MAGMA Gießereitechnologie GmbH is a  developer and supplier of software for casting process simulation.

Introduction 
The company was founded in 1988 and has its headquarters in Aachen, Germany. MAGMA's product and service portfolio includes simulation software MAGMASOFT, with the newest release MAGMA5, as well as engineering services for casting design and optimization. The software is used world-wide by foundries, casting buyers and designers, especially for the optimization of cast components in automotive and heavy industry applications. German newspaper Süddeutsche Zeitung cites MAGMA amongst the global market leaders for simulation software for casting processes.

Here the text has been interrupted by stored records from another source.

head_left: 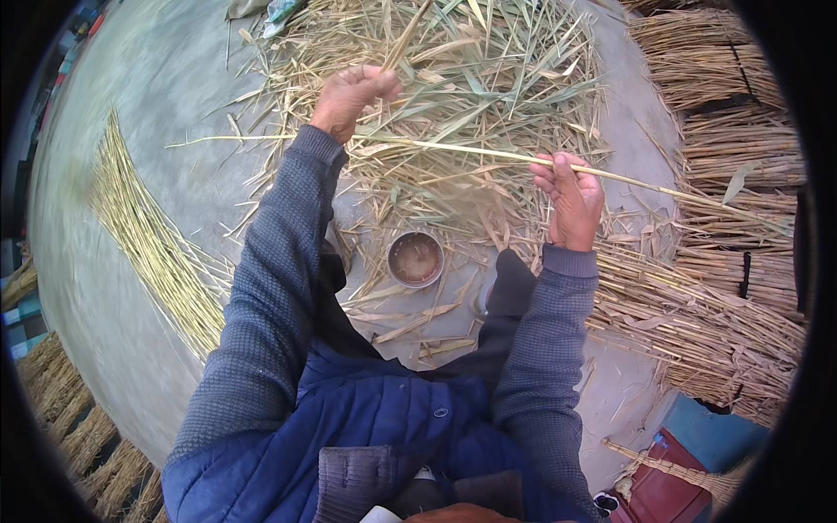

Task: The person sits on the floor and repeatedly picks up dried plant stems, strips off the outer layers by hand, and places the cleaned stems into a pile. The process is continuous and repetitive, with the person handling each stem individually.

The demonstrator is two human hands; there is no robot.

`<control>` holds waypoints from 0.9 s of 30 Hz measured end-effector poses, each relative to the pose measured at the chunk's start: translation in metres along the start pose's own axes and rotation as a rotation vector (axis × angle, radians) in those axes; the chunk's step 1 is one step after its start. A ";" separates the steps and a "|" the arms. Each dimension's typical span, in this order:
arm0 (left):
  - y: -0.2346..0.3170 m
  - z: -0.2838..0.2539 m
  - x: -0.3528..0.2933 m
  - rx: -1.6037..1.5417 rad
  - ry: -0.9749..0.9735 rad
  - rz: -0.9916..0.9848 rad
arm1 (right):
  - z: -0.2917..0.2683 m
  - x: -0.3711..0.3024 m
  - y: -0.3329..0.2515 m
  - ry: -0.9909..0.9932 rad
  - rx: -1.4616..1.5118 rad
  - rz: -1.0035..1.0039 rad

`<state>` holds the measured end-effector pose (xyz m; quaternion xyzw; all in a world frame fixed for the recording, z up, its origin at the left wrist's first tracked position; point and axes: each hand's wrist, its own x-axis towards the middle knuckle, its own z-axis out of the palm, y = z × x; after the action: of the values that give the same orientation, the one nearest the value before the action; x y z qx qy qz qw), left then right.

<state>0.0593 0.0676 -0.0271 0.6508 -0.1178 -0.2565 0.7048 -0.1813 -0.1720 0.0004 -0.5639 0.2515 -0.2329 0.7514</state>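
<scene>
Reference: round bowl [417,281]. Right hand [573,202] — beyond and right of the bowl — pinches a long pale stalk [488,152], which extends across the area beyond the bowl. Left hand [350,98], beyond and left of the bowl, pinches dry leaf material [407,37].

A round bowl [415,279] stood on the grey floor [113,305], crumpled greenish plastic [281,12] lay at the top edge, a dark-red box [670,488] sat lower right — a teal surface [719,433] beside it.
</scene>
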 end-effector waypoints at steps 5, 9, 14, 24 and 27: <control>-0.009 0.015 -0.002 1.261 0.124 0.447 | 0.008 0.000 0.002 -0.003 0.019 0.024; -0.009 0.071 -0.018 0.849 -0.199 0.986 | 0.033 -0.001 0.017 -0.088 0.056 0.034; 0.007 0.066 -0.024 0.996 -0.270 0.856 | 0.025 0.006 0.015 -0.035 0.114 0.025; 0.018 0.052 -0.021 1.014 -0.235 0.758 | 0.014 -0.001 -0.002 0.046 0.054 -0.106; 0.003 0.085 -0.024 0.840 -0.284 0.884 | 0.029 -0.009 0.002 0.042 -0.002 -0.167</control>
<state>-0.0026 0.0072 -0.0100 0.7217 -0.5592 0.0437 0.4056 -0.1692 -0.1449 0.0066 -0.5788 0.2195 -0.3064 0.7231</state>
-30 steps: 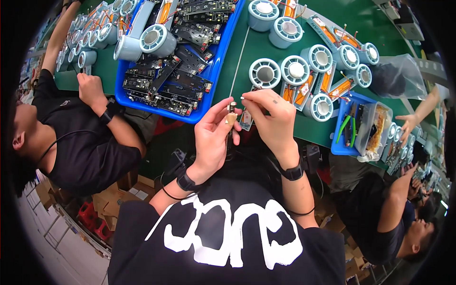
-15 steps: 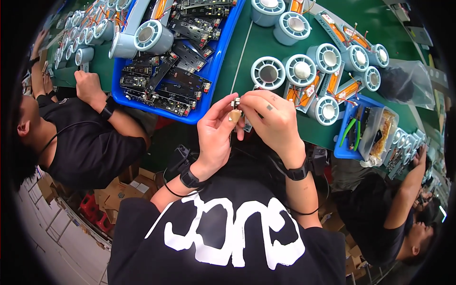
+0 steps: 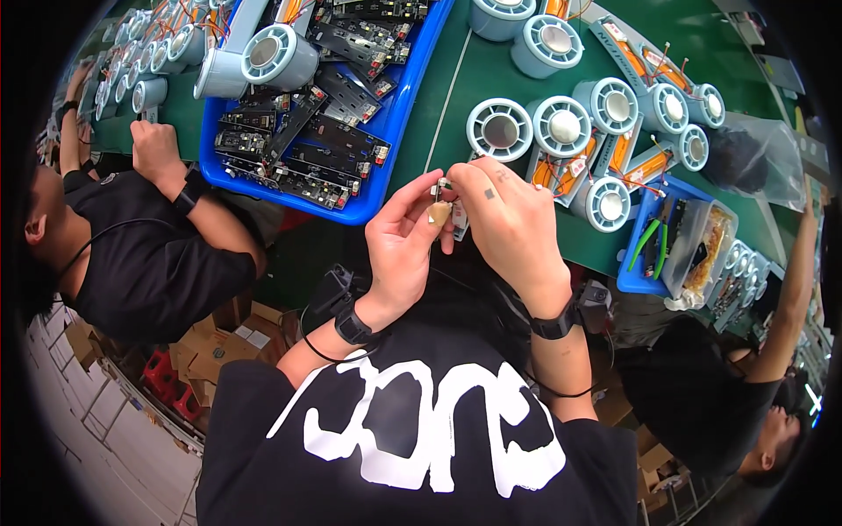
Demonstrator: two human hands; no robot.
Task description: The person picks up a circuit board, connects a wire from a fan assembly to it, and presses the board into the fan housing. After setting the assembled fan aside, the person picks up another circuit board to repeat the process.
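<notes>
In front of my chest my two hands meet at the table's near edge. My left hand (image 3: 400, 232) is closed, thumb and fingers pinching a small dark circuit board with white connectors (image 3: 443, 186). A tan covering sits on the left thumb tip. From the other side my right hand (image 3: 510, 221) bends its fingers onto the same board, hiding much of it. Below the fingers shows a pale strip-like part (image 3: 460, 221); whether it joins the board I cannot tell. Just beyond the hands is a pale blue round fan head (image 3: 499, 131) with a grey centre.
A blue tray (image 3: 367, 206) of black circuit boards stands at left, a fan unit (image 3: 271, 54) over it. More fan units (image 3: 561, 125) with orange-lined handles lie on the green table (image 3: 438, 96). At right, a blue bin (image 3: 638, 279) holds green-handled pliers (image 3: 645, 244). Co-workers sit on both sides.
My right hand has shifted slightly to the right, and the pinched board shows a little differently. The co-worker's arm at right has swung up. The view has moved slightly.
</notes>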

Worldwide, MAGMA employs more than 200 people in software development, support, marketing, and administration, of which 90 are in Aachen. The company also has offices and subsidiaries in the United States, Singapore, Brazil, Korea, Turkey, India, China, and the Czech Republic.

MAGMA5

MAGMA5 is used for the simulation of casting processes. The software stands for the prediction of the entire casting component quality and process chain by providing a better understanding of mold filling, solidification and cooling and allows the quantitative prediction of mechanical properties, thermal stresses and distortions of the resulting castings. The simulation describes a cast component's quality up-front before production starts and the casting method can be designed with respect to the required component properties. This results in a reduction in pre-production sampling as the precise layout of the complete casting system leads to energy, material, and tooling savings.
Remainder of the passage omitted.